Retour sur la Lune : pourquoi la Nasa joue gros avec SpaceX et Blue Origin

Retour sur la Lune : enjeux cruciaux pour la NASA avec SpaceX et Blue Origin

Après le retour de l’équipage d’Artemis II de son voyage historique autour de la Lune, la question se pose : quand des astronautes poseront-ils à nouveau le pied sur le sol lunaire ? Les calendriers initiaux de la NASA prévoyaient déjà un retour depuis au moins deux ans, mais les délais se sont considérablement allongés.

Le retour de l’Homme sur la Lune n’est plus une question de « si », mais de « quand » et surtout de « comment ». La NASA a adopté une approche plus réaliste en structurant les missions en étapes progressives, mais la pression sur SpaceX et Blue Origin reste forte.

Une feuille de route révisée

Récemment, la NASA a été contrainte de revoir ses ambitions à la baisse, repoussant une fois de plus son retour. Sous l’impulsion de Jared Isaacman, le nouveau patron de l’agence, la feuille de route lunaire a été remaniée. Les objectifs d’Artemis III, initialement prévu pour se poser sur la Lune, sont maintenant révisés en une mission de test en orbite terrestre fin 2027, déplaçant le premier alunissage depuis Apollo 17 à la fin 2028 avec Artemis IV. Cette méthode s’inspire d’Apollo 9 en 1969, qui a servi de répétition avant le premier pas sur la Lune.

Pour réaliser ces objectifs, SpaceX et Blue Origin doivent surmonter des défis technologiques considérables dans un délai très serré.

Compétition entre géants

La NASA a besoin d’un atterrisseur lunaire pour mener à bien Artemis III. Bien que SpaceX ait été désigné pour se poser sur la Lune « en premier » avec son Starship lunaire, la NASA n’exclut pas d’utiliser le Blue Moon de Blue Origin si celui-ci est également prêt.
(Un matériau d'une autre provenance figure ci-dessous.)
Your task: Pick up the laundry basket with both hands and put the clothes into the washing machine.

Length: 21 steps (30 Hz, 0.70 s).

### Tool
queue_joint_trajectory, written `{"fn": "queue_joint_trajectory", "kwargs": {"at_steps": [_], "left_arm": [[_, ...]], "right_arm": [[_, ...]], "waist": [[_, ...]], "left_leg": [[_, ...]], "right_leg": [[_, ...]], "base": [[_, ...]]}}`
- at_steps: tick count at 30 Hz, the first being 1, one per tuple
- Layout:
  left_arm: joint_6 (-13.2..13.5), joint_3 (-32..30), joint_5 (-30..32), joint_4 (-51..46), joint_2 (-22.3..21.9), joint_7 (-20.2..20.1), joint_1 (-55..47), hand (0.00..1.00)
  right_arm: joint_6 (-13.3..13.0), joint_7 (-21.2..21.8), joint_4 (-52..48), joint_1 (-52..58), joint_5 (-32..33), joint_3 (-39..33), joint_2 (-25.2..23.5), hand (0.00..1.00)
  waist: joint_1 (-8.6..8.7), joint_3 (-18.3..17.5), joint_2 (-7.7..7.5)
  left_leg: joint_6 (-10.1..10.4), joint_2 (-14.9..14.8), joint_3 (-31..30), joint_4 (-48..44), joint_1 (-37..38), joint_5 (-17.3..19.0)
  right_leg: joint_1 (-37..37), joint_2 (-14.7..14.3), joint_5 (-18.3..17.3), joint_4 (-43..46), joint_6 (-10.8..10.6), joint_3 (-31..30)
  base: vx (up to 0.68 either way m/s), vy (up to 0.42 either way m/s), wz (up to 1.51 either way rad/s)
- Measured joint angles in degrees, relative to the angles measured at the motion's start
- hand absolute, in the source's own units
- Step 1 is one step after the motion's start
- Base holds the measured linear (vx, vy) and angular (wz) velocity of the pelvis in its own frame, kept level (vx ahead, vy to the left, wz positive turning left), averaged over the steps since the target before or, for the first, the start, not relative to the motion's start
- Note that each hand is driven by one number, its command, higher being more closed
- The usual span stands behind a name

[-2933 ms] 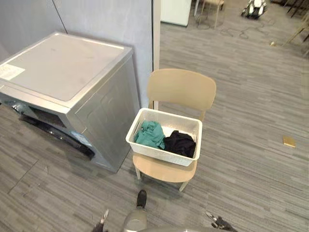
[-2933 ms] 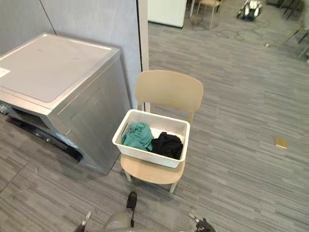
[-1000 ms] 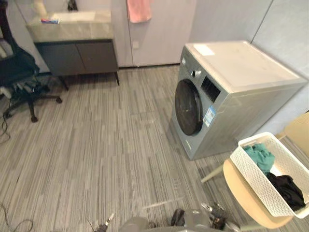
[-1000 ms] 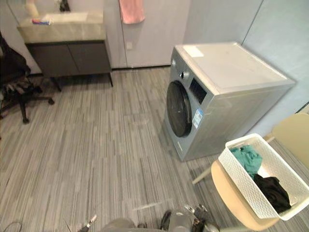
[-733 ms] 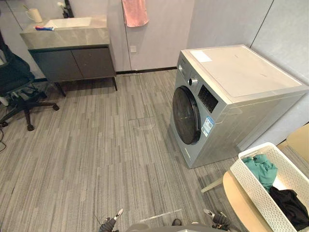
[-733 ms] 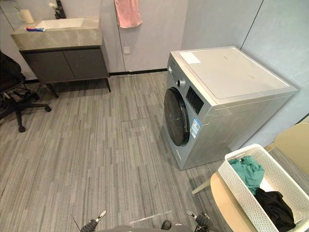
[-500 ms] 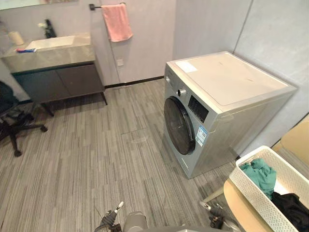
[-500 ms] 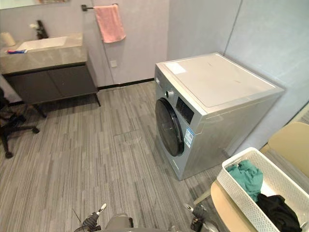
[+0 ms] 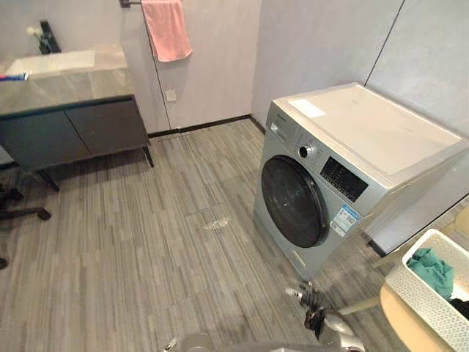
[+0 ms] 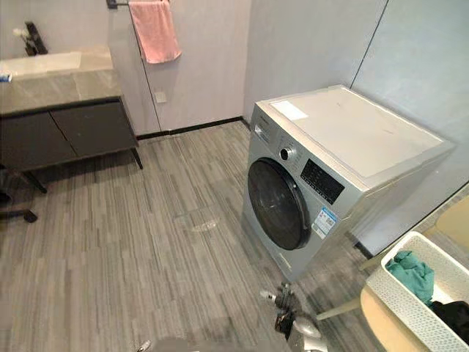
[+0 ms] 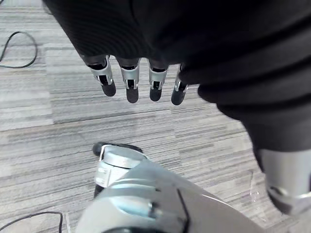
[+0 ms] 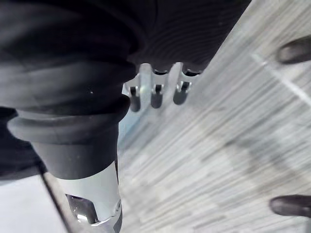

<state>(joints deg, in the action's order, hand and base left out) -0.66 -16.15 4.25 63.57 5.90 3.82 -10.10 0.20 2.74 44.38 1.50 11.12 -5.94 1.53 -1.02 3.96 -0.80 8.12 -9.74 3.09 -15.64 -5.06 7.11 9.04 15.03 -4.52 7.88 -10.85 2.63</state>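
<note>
The white laundry basket rests on a beige chair at the lower right edge, a teal garment and a black one inside it. To its left stands the silver washing machine, its round dark door shut. My right hand hangs low in front of the washer, well apart from the basket, fingers relaxed and holding nothing. My left hand hangs over the bare floor with straight fingers and nothing in it.
A dark vanity cabinet with a grey sink top stands at the back left, a pink towel hanging on the wall beside it. An office chair's base shows at the left edge. Grey plank floor stretches before the washer.
The camera has swung: earlier it looked down on the basket, now it faces the washer's front, with the basket at the right edge. My right hand shows higher in the picture.
</note>
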Motion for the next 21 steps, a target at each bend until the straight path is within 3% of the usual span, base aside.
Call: {"fn": "queue_joint_trajectory", "kwargs": {"at_steps": [1,9,14,18,19,21], "left_arm": [[0.4,1.1,0.1,-0.2,0.1,0.0,0.5,0.00],[1.2,3.6,1.1,-1.3,0.7,0.1,1.8,0.00],[1.9,4.6,0.8,-4.0,0.9,0.2,4.1,0.00],[2.4,4.9,-2.7,-5.1,0.3,0.6,6.2,0.00],[2.4,5.2,-3.7,-5.2,-0.3,0.9,6.2,0.00],[2.4,5.5,-4.5,-5.6,-0.9,1.3,6.1,0.00]], "right_arm": [[0.0,-0.1,-2.9,-0.1,-0.3,0.4,1.1,0.00],[-0.5,-1.4,-8.0,-6.0,-2.9,2.5,6.3,0.00],[-1.4,-3.9,-1.2,-24.1,-3.0,0.6,13.7,0.00],[-1.2,-6.4,8.8,-41.0,-2.4,-4.3,20.4,0.00],[-1.1,-6.4,9.5,-44.3,-1.9,-5.0,21.8,0.00],[-0.8,-6.6,11.1,-48.9,-1.5,-5.0,23.5,0.00]], "waist": [[0.01,-1.0,-0.19],[-0.51,-1.1,-0.77],[-2.57,5.1,0.23],[-4.91,12.7,2.72],[-4.90,14.1,3.74],[-5.04,15.6,4.08]], "left_leg": [[-0.7,0.8,0.6,1.8,-0.2,-0.7],[-1.2,1.9,0.3,9.6,-1.4,-7.1],[-1.4,1.8,-2.8,7.3,-7.2,-9.5],[-0.8,1.0,-4.5,5.4,-12.6,-10.5],[-0.8,0.5,-4.3,5.4,-14.1,-10.5],[-0.2,-0.1,-3.1,5.9,-15.9,-10.8]], "right_leg": [[-1.5,0.8,0.8,0.0,-0.8,0.0],[-5.5,1.2,1.1,-0.6,-0.8,1.4],[-7.8,0.6,1.4,-0.6,-1.2,4.6],[-11.2,-0.1,-0.3,1.1,-2.3,6.3],[-13.1,-0.3,-0.6,2.9,-2.2,6.8],[-16.5,-0.1,-1.8,5.7,-1.7,6.8]], "base": [[0.03,0.106,-0.14],[0.01,-0.021,0.04],[-0.13,-0.019,0.27],[-0.27,0.014,0.23],[-0.34,0.008,0.13],[-0.26,0.001,0.14]]}}
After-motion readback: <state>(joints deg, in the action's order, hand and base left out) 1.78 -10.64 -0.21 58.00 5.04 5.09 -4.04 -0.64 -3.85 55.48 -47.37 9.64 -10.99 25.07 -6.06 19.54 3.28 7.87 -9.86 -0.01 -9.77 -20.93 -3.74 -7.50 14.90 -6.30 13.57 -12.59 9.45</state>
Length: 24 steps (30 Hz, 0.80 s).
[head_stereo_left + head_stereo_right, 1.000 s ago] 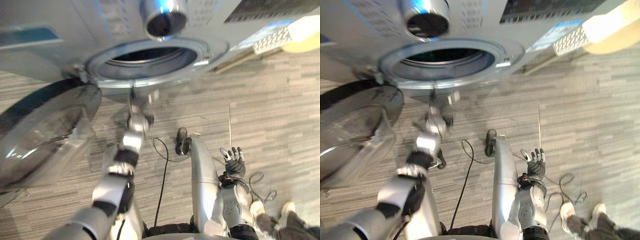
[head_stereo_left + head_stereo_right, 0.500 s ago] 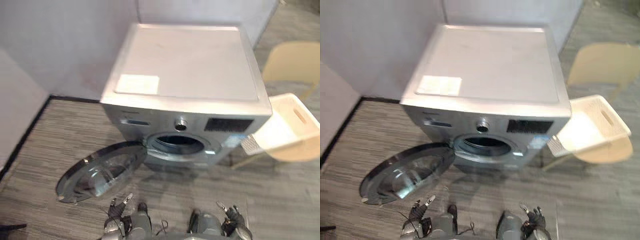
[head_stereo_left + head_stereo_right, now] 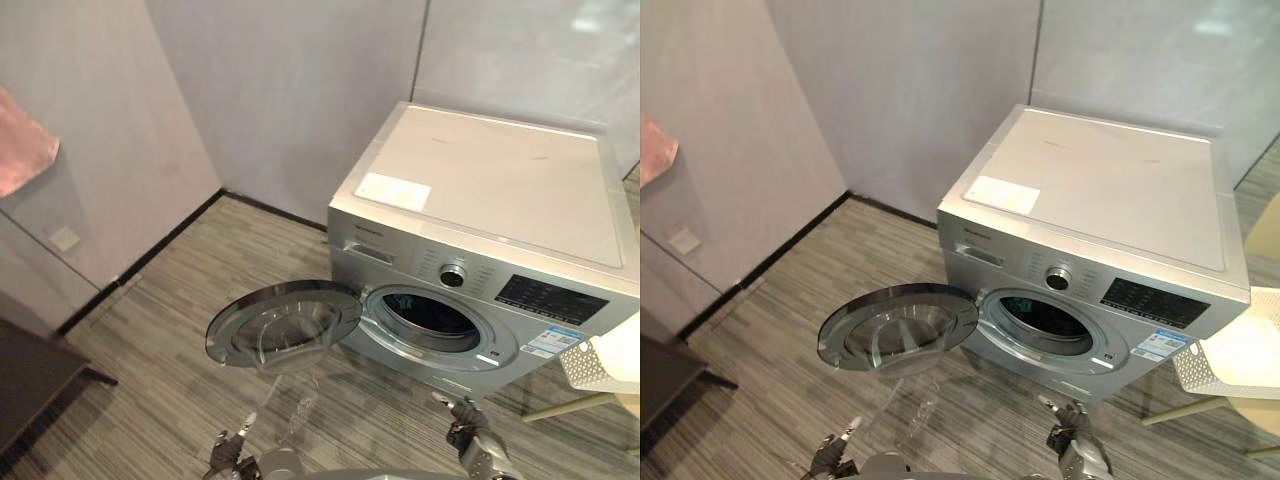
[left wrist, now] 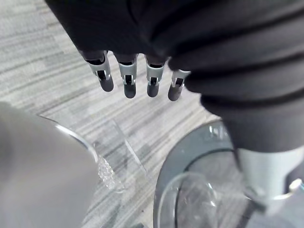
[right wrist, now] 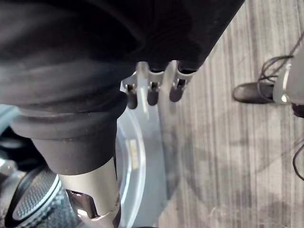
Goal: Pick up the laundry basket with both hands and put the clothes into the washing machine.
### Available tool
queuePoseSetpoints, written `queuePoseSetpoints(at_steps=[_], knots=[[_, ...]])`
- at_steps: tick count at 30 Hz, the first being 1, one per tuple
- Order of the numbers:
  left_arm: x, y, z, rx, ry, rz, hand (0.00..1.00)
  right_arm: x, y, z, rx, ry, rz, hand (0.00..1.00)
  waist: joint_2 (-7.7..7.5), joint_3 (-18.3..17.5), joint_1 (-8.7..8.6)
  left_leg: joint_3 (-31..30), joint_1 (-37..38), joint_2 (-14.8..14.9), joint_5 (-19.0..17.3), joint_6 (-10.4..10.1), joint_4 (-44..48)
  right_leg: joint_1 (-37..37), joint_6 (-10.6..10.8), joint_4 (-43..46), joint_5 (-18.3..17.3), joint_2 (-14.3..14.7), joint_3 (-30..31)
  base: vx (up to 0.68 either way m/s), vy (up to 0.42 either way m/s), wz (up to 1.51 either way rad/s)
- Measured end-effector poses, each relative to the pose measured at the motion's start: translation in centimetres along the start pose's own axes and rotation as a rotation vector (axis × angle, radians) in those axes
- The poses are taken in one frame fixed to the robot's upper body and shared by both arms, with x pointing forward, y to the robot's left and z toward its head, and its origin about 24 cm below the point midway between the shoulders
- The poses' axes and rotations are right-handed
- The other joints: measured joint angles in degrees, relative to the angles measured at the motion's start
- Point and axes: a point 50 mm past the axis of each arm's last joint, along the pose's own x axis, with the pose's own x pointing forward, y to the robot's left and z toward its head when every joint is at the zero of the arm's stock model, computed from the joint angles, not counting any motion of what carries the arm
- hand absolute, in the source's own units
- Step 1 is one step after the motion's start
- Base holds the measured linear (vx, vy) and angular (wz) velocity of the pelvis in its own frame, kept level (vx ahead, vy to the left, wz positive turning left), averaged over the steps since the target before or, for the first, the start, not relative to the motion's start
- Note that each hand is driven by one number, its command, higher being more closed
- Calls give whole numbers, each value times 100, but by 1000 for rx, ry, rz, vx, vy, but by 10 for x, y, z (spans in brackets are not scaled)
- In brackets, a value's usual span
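Note:
A silver front-loading washing machine (image 3: 1095,215) stands against the wall. Its round glass door (image 3: 896,328) is swung wide to the left, and the dark drum opening (image 3: 1044,318) is uncovered. A white perforated laundry basket (image 3: 1232,357) sits to the machine's right, cut off by the picture's edge, so what it holds is hidden. My left hand (image 3: 228,456) and right hand (image 3: 468,438) are low at the bottom edge, in front of the machine and apart from it. In the wrist views the left fingers (image 4: 128,81) and right fingers (image 5: 152,92) are straight and hold nothing.
The basket rests on a tan chair (image 3: 1258,412) beside the machine. A dark piece of furniture (image 3: 28,385) stands at the lower left. A pink cloth (image 3: 22,140) hangs on the left wall. Grey striped floor (image 3: 170,300) lies open before the door.
The camera has lifted from a close look down at the drum to a wide view of the whole machine. Both hands now sit at the bottom edge, fingers still straight.

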Motion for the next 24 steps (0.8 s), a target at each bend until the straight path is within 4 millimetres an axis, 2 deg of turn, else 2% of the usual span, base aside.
queuePoseSetpoints(at_steps=[1, 2, 4, 5, 7, 8, 9, 11, 12, 13, 14, 15, 17, 19, 20, 21, 22, 23, 24], knots=[[-1, -5, -2, -1, 8, -13, 0, 1, -1, 3, 8, -5, -6, 0, 134, 43, -2, -25, 104, 20, -288, 38, -252, -17, 51, 66, 29, 23, -91, -102, 267, 32], [-1, -6, -3, 1, 10, -16, 0, 1, -2, 3, 19, -3, -11, 0, 166, 60, -25, -29, 186, -8, -368, 103, -421, 0, 57, 106, 31, -2, -141, -140, 341, 46], [-1, -9, 3, 60, -21, -41, 0, -2, 0, -12, 30, 38, -12, 0, 102, 79, -60, -218, 299, -274, -351, 234, -640, 91, 71, 314, 37, -245, -334, -143, 241, 67], [-2, -13, 11, 80, -67, -63, 0, -6, -5, -23, 39, 68, -26, 0, 33, 41, -72, -404, 296, -435, -345, 250, -617, 192, 77, 382, 34, -394, -457, -143, 146, 71], [-4, -17, 26, 71, -136, -77, 0, -9, -13, -32, 36, 91, -44, 0, 60, 37, -52, -634, 199, -636, -292, 334, -627, 278, 175, 402, -9, -542, -636, -165, 119, 74], [-8, -24, 48, 41, -236, -96, 0, -11, -18, -36, 34, 100, -57, 0, -23, -2, -71, -860, 47, -806, -234, 358, -640, 285, 224, 444, -17, -671, -853, -185, 98, 75], [-12, -26, 58, 24, -285, -106, 0, -11, -20, -37, 33, 103, -62, 0, -3, 6, -77, -964, -39, -871, -200, 369, -647, 293, 272, 469, -49, -713, -953, -217, 108, 91], [-34, -33, 100, -83, -501, -137, 0, -13, -25, -46, 30, 141, -86, 0, -49, 30, -64, -1285, -215, -1058, 6, 400, -715, 340, 329, 484, -88, -846, -1283, -115, 74, 89], [-40, -32, 110, -109, -560, -139, 0, -14, -26, -48, 30, 147, -90, 0, -57, 60, -56, -1340, -223, -1092, 58, 390, -741, 337, 323, 483, -84, -856, -1305, -77, 76, 62], [-52, -26, 126, -154, -656, -130, 0, -15, -29, -49, 28, 149, -96, 0, -59, 96, 43, -1342, -200, -1125, 123, 408, -795, 340, 305, 487, -64, -864, -1271, -60, 63, 13], [-59, -16, 137, -198, -722, -97, 0, -16, -31, -51, 26, 154, -102, 0, -88, 95, 139, -1262, -93, -1156, 205, 434, -967, 318, 242, 485, -18, -909, -1204, -63, 59, -9], [-63, -9, 145, -216, -760, -62, 0, -16, -31, -51, 22, 153, -99, 0, -125, 101, 165, -1213, 15, -1205, 312, 453, -1159, 284, 211, 480, 39, -961, -1103, -43, 44, -24], [-70, 8, 160, -240, -832, 15, 0, -17, -31, -53, 12, 158, -95, 0, -220, 151, 173, -1048, 268, -1258, 542, 509, -1615, 260, 112, 451, 125, -1055, -967, -37, 33, -27], [-76, 17, 176, -220, -903, 81, 0, -20, -33, -58, 8, 165, -96, 0, -239, 164, 176, -886, 449, -1274, 666, 531, -1897, 256, 56, 391, 240, -1096, -889, -27, 29, -33], [-82, 19, 189, -215, -962, 111, 0, -21, -36, -60, 4, 167, -100, 0, -267, 168, 175, -739, 500, -1280, 678, 562, -2055, 183, -66, 391, 296, -1104, -707, -66, 55, -45], [-90, 19, 203, -214, -1027, 132, 0, -23, -33, -63, -17, 168, -87, 0, -321, 177, 105, -586, 579, -1284, 670, 576, -2140, 108, -451, 347, 279, -1095, -528, -62, 68, -44], [-95, 20, 209, -211, -1058, 139, 0, -24, -32, -63, -28, 163, -79, 0, -350, 173, 31, -539, 633, -1299, 663, 594, -2083, 60, -694, 291, 243, -1073, -447, -53, 78, -73], [-106, 17, 221, -217, -1131, 146, 0, -23, -32, -57, -49, 132, -66, 0, -167, 202, -18, -283, 709, -1054, 675, 844, -2106, -67, -817, 651, -260, -797, 143, -42, 58, -77], [-109, 16, 228, -219, -1159, 147, 0, -24, -29, -57, -41, 123, -55, 0, -238, 194, -84, -187, 808, -1017, 653, 874, -2118, -309, -629, 1541, -395, -718, 627, -43, 40, -76]])
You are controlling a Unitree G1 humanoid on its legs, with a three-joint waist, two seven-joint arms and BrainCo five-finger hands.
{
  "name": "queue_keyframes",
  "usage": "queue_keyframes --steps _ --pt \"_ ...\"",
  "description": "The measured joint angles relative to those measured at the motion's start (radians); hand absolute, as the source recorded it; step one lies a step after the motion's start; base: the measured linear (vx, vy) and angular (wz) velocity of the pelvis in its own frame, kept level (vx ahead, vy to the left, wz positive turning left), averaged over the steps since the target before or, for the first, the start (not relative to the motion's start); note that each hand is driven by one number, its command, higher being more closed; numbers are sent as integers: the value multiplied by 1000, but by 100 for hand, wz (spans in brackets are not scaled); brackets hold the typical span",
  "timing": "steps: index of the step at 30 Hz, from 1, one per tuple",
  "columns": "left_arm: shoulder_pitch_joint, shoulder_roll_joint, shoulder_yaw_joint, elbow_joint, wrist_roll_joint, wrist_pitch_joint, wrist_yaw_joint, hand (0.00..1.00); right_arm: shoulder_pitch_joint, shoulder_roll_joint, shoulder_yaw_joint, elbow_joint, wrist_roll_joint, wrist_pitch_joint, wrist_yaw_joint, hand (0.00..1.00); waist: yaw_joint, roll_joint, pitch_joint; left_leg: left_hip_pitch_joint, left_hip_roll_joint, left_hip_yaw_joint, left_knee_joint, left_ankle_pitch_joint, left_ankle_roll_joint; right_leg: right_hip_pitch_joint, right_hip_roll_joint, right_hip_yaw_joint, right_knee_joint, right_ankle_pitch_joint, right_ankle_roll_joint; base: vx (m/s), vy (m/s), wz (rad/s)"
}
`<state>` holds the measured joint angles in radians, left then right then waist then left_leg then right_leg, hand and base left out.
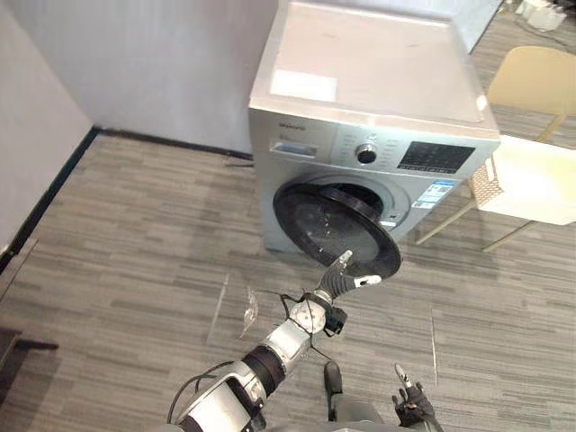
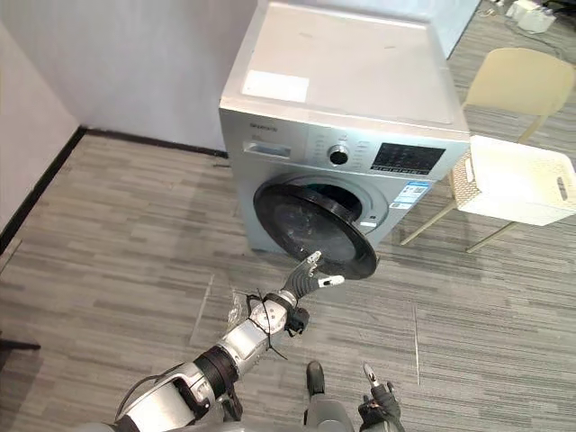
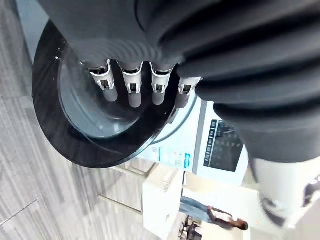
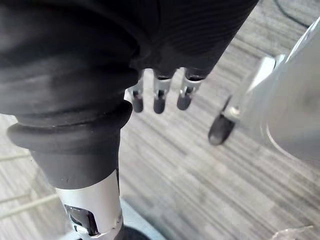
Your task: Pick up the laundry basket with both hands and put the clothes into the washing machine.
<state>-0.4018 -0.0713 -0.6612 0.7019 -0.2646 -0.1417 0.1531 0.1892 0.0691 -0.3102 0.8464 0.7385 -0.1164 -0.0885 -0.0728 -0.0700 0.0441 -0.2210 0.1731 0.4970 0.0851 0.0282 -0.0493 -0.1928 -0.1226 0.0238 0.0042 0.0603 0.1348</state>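
Eye views: laundry basket (image 2: 513,180) is sitting untouched on the chair (image 2: 531,76), so nearly everything's left. Left wrist: left hand (image 3: 132,87) is reaching open-fingered, empty, toward the open washer door (image 3: 65,145). Right wrist: right hand (image 4: 157,97) is hanging relaxed, empty.

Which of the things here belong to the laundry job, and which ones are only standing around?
For the job:
- basket, on the chair
- washing machine, its door open
- left hand, open, by the door
- right hand, open, low

Only standing around:
- chair
- person, far off
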Motion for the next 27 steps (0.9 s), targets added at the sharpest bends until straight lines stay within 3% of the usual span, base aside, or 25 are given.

Jared Isaacman a clairement indiqué que l’agence volera avec l’atterrisseur prêt en premier, officialisant ainsi la compétition entre les deux entreprises. Les 18 prochains mois seront déterminants.

Différences d’approche technologique

SpaceX, sélectionné par la NASA en 2021, mise sur la puissance et la polyvalence avec son Starship HLS, conçu pour être réutilisable et capable d’emporter des charges lourdes vers la Lune. Cependant, cela implique de résoudre des défis techniques sans précédent, notamment le ravitaillement orbital.

Blue Origin, de son côté, adopte une approche plus progressive avec son Blue Moon, construisant sa crédibilité par étapes. L’entreprise prévoit d’abord un atterrisseur cargo sans équipage, suivi d’un système habité. Cette méthode, bien que plus lente, pourrait s’avérer plus solide sur le long terme.

Progrès et défis

Actuellement, SpaceX a franchi 49 étapes majeures de développement, incluant des tests de systèmes de support de vie lunaire et des démonstrations de démarrage à froid des moteurs Raptor. Cependant, des obstacles majeurs subsistent, notamment le ravitaillement orbital, qui n’a jamais été démontré à cette échelle.

De même, Blue Origin doit surmonter des défis, notamment une anomalie détectée sur son lanceur New Glenn, qui compromet l’ensemble du programme Blue Moon.

Enjeux géostratégiques

Le retour sur la Lune intervient dans un contexte géopolitique complexe. L’ordre mondial, marqué par l’effondrement de l’Union soviétique en 1991, est en pleine mutation, avec des puissances émergentes qui contestent le leadership américain. L’espace, et particulièrement la Lune, redevient un terrain d’affrontement indirect entre grandes puissances, où se jouent prestige et accès aux ressources.

Les 18 mois à venir seront cruciaux pour déterminer qui, entre SpaceX et Blue Origin, sera prêt à conquérir la Lune.